Wednesday, September 1, 2010

"Happiness rarely keeps company with an empty stomach" - Japaneese Proverb

Each day is a new beginning. .. Really, each moment is . . . but it doesn’t always feel that way. We get stuck in our routines, ruts or bad habits that seem difficult to change and sometimes as if we are no longer in control. What better way to truly feel you are starting over, recharging yourself, than a cleanse.

A co-worker and I decided to do the Blue Print Cleanse for one day at the most intense “excavation” level. It involves 3 days of prepping, phasing out meats and eating mostly only fruits and vegetables. On the day of the actual cleanse, you only drink the 6 juices that are delivered the day before:

Green Lemon-romaine, celery, cucumber, green apple, spinach, kale, parsley, lemon
Green Ginger-romaine, celery, cucumber, green apple, spinach, kale, parsley, lemon, ginger
Green apple- romaine, celery, cucumber, green apple, spinach, kale, parsley, lemon
Tart and Spicy Lemonade-filtered water, lemon, agave nectar, cayenne
Green Parsley- romaine, celery, cucumber, green apple, spinach, kale, parsley, lemon
Cashew Nut Milk with vanilla bean, cinnamon, and a touch of agave nectar

It is definitely not easy, and I will most likely never do this again, but it’s been an interesting journey (I guess). It’s a good test of will power and feeling of regaining control. My intention is not to lose weight but rather lose the unhealthy and negativity.

This cleanse is more symbolic and has caused me to reflect more upon what I want to cleanse in my life and what I want to focus on more from now on. Time to re-strategize and re-energize, to make change and create a more fulfilling and meaningful life. I want to bring back challenging myself and the excitement of exploring, learning and growing.

My cleanse ended with a lunch at Cookshop that was the perfect combination of delicious food, great company and conversation and warm, sunny summer weather. While sipping on a crisp glass of pinot grigio at 2P on the last summer Friday of the year, I enjoyed a delectable Cookshop Mezze plater. It was a beautiful rustic presentation of marinated beets on a bed of thick yogurt, farro salad with cherry tomatoes, sautéed greens and a crispy flatbread with fennel seeds and flakes of sea salt. My co-worker ordered a spicy bloody mary paired with swordfish tacos. It was a picturesque plate of three open face tacos, topped with cubed swordfish and green tomatillo sauce spilling over. For over two hours, we toasted to the end of the work week and basked in the summer warmth.

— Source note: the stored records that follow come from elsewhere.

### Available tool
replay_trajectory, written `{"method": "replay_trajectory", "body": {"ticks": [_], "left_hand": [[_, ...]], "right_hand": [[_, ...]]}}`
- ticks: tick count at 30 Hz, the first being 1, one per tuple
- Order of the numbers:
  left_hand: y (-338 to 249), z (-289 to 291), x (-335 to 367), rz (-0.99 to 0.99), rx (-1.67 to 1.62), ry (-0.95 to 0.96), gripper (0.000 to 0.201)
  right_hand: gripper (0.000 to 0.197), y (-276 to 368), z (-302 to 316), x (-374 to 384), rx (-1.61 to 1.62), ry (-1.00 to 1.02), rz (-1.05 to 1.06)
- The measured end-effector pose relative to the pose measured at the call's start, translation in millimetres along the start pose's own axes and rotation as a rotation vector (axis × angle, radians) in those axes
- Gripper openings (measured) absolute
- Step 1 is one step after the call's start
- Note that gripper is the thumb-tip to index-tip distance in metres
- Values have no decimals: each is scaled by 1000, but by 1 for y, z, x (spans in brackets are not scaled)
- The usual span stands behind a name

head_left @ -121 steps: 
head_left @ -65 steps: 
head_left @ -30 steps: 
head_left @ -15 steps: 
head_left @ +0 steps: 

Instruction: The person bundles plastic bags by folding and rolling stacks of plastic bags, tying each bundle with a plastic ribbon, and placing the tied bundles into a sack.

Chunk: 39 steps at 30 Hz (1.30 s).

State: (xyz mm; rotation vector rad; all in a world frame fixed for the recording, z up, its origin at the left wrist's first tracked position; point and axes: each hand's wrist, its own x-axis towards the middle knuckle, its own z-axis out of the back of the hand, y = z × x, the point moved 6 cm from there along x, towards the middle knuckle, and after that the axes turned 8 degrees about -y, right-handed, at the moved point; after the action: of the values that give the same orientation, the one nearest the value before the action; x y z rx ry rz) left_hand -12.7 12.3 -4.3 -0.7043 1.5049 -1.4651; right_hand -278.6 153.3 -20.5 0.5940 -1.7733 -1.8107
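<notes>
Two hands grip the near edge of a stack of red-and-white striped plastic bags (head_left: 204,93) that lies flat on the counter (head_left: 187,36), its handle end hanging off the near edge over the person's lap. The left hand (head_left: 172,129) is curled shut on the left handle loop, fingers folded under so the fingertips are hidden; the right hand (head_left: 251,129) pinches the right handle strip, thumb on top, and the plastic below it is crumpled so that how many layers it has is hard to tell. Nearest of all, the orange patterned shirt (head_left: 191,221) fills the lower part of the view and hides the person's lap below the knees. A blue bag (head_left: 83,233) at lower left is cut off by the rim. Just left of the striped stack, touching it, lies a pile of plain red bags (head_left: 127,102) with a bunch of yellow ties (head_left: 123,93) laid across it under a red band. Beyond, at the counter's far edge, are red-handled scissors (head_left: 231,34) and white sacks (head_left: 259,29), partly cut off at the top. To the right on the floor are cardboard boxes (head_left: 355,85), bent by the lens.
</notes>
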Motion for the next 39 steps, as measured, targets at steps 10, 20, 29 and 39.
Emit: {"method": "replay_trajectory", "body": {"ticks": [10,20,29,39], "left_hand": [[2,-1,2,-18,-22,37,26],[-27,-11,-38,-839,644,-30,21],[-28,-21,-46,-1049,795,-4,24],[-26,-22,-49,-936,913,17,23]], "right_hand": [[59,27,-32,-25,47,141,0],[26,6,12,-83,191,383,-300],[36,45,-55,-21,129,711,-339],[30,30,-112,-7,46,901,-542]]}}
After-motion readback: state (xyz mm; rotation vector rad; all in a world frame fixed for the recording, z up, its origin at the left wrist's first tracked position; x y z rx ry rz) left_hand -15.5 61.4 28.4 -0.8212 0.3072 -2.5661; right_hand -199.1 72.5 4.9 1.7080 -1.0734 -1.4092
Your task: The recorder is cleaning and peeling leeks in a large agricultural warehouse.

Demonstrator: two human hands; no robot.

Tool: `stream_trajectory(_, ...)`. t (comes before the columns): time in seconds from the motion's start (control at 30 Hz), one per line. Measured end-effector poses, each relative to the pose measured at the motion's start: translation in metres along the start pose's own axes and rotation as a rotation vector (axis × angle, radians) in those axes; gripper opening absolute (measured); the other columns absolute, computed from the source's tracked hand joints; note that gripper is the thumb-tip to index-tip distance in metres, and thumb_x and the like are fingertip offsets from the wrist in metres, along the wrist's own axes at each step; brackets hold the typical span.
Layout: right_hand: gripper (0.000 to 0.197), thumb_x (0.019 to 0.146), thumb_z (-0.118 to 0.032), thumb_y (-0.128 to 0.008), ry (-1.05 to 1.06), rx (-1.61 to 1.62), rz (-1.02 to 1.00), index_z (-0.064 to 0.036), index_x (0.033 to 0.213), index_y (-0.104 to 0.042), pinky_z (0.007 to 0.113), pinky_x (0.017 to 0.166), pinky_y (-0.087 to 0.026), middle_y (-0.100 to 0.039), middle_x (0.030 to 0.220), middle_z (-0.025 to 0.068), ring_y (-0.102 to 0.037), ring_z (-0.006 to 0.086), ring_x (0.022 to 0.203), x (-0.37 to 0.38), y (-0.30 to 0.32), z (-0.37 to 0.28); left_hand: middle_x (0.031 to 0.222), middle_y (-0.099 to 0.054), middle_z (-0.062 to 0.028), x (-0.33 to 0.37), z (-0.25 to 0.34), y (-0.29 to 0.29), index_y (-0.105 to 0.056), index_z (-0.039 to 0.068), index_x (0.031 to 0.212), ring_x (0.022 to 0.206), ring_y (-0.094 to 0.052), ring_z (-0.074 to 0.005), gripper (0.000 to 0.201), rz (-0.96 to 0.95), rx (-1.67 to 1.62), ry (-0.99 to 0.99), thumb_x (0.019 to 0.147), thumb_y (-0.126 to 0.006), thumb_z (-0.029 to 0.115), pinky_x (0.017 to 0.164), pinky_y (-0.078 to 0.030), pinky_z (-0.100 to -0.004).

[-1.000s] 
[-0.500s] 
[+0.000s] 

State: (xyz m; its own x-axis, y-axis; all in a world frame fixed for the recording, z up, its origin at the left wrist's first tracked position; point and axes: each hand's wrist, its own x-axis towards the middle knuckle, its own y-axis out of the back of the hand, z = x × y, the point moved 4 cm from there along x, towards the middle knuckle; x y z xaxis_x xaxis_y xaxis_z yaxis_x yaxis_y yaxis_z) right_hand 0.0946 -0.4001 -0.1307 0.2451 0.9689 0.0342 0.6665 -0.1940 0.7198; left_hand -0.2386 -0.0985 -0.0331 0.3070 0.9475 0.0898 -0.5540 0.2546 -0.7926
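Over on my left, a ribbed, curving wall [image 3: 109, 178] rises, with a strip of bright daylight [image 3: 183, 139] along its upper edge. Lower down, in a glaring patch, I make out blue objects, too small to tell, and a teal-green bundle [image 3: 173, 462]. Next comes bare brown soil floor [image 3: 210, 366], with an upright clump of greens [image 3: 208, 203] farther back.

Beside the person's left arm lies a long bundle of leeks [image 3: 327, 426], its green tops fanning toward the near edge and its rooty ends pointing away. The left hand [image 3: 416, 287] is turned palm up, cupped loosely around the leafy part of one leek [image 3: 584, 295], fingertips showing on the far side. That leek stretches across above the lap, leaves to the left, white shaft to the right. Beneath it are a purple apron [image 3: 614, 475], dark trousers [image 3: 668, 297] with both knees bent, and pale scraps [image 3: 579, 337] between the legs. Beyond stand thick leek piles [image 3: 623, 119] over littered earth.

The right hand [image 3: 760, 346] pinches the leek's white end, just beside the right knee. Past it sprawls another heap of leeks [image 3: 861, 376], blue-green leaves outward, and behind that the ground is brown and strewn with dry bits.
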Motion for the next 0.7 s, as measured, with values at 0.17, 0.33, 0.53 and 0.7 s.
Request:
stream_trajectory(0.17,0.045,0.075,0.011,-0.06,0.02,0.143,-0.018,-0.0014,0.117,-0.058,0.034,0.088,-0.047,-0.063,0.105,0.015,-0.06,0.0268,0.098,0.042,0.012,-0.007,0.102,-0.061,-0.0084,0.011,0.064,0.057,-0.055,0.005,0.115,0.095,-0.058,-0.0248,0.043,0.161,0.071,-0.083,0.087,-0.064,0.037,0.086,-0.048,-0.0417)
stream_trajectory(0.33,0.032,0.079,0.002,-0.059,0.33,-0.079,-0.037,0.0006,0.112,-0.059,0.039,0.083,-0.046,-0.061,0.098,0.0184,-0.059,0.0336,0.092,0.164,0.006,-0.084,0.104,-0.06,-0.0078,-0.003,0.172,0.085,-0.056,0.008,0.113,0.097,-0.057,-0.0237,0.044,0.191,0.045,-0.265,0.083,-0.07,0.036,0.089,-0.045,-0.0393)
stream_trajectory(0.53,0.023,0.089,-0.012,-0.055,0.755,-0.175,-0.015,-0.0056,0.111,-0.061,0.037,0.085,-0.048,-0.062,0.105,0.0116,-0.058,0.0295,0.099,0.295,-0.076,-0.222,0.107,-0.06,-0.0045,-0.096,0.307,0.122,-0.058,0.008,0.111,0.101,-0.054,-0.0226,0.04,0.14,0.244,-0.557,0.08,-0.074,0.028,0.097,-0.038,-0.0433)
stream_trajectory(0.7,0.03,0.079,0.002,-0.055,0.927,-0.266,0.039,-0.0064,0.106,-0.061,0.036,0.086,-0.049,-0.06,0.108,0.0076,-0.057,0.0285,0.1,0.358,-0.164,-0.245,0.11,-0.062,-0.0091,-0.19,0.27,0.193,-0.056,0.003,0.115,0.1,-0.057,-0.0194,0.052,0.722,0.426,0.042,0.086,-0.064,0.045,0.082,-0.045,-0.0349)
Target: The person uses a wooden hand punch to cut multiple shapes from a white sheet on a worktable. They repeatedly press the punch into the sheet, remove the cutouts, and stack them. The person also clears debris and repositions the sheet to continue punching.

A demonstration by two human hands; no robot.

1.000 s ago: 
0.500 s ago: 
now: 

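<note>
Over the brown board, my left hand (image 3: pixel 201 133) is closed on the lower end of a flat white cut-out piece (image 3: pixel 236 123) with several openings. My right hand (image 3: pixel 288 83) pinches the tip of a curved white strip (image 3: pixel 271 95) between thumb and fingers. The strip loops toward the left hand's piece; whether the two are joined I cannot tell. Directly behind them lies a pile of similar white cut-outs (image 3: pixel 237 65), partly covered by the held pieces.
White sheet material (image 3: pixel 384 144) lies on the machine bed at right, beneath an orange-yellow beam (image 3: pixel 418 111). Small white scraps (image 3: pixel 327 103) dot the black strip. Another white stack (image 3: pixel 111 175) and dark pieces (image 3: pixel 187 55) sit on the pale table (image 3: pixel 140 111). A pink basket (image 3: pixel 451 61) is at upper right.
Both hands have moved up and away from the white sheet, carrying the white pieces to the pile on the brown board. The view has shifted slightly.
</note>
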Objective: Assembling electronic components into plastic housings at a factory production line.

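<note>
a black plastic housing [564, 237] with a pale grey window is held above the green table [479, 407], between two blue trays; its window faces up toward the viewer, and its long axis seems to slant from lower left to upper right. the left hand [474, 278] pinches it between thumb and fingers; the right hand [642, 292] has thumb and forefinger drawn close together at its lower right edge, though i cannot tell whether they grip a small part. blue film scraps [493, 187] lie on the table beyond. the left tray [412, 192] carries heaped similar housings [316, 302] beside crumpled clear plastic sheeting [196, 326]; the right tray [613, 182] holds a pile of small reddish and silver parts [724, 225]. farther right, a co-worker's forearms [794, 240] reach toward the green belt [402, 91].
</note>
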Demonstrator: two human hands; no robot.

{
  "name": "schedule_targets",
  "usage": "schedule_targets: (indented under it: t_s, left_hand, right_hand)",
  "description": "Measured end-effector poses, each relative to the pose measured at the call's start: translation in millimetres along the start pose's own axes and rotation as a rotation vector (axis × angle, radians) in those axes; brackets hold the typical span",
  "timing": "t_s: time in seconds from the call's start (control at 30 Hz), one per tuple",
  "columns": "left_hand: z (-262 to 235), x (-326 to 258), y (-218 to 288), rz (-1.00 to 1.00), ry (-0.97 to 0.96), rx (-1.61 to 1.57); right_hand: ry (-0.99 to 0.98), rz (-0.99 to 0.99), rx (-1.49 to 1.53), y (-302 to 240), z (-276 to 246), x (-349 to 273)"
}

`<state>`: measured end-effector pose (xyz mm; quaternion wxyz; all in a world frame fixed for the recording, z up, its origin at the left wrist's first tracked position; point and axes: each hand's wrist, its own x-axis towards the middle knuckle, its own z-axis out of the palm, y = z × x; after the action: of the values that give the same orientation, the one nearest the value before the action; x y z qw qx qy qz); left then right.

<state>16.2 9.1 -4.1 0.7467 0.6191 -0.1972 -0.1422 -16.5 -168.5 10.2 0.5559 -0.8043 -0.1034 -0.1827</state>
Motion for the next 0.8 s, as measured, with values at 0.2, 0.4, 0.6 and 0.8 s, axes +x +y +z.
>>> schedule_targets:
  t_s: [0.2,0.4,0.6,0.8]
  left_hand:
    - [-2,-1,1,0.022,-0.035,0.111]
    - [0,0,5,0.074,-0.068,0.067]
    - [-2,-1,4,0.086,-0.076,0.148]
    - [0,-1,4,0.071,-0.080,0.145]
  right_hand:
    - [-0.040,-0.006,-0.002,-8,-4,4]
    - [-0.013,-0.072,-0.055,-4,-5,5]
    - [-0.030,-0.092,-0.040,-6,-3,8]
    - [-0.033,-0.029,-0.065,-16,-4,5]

There really isn’t anything much more enjoyable than cooking for a dinner party. That evening, with the red wine flowing, my friend and I prepared dinner for what turned in to couples and one-single-lady (me!). My friend was in charge of her pasta with almond sauce and peas. I threw together a salad of arugula, artichokes, tomatoes and olives in lemon vinaigrette. During the day of cleansing, my mind was consumed of food fantasies that were satisfied by browsing food blogs and reading about what new delicious recipes I would soon try once I could eat solid foods again. I was inspired by Smitten Kitchen’s eggplant salad toasts and Tasting Table’s crispy cauliflower recipes. Everything was easy, healthy and delicious. There were no leftovers . . .just how it should be!

Crispy Cauliflower
1 medium head cauliflower (about 1 pound), trimmed and cut into small florets
4 tablespoons extra-virgin olive oil, divided
Salt
1½ tablespoons fresh lemon juice
⅓ teaspoon red-pepper flakes
4 mint leaves, torn
1 clove garlic, pressed

Preheat the oven to 400˚. In a large mixing bowl, toss the cauliflower florets with 2 tablespoons of the olive oil and a pinch of salt. Transfer the cauliflower to a rimmed baking sheet and roast, rotating the baking sheet and stirring the cauliflower halfway through, until the edges are golden brown, about 15 minutes. Remove from the oven and let cool completely.

In a medium skillet, heat the remaining 2 tablespoons of olive oil and garlic. Add the cauliflower and cook over medium-high heat, stirring, until crispy and warmed through, about 4 minutes.
In a large bowl, toss the cauliflower with the lemon juice, pepper flakes and mint. Season with salt and serve immediately.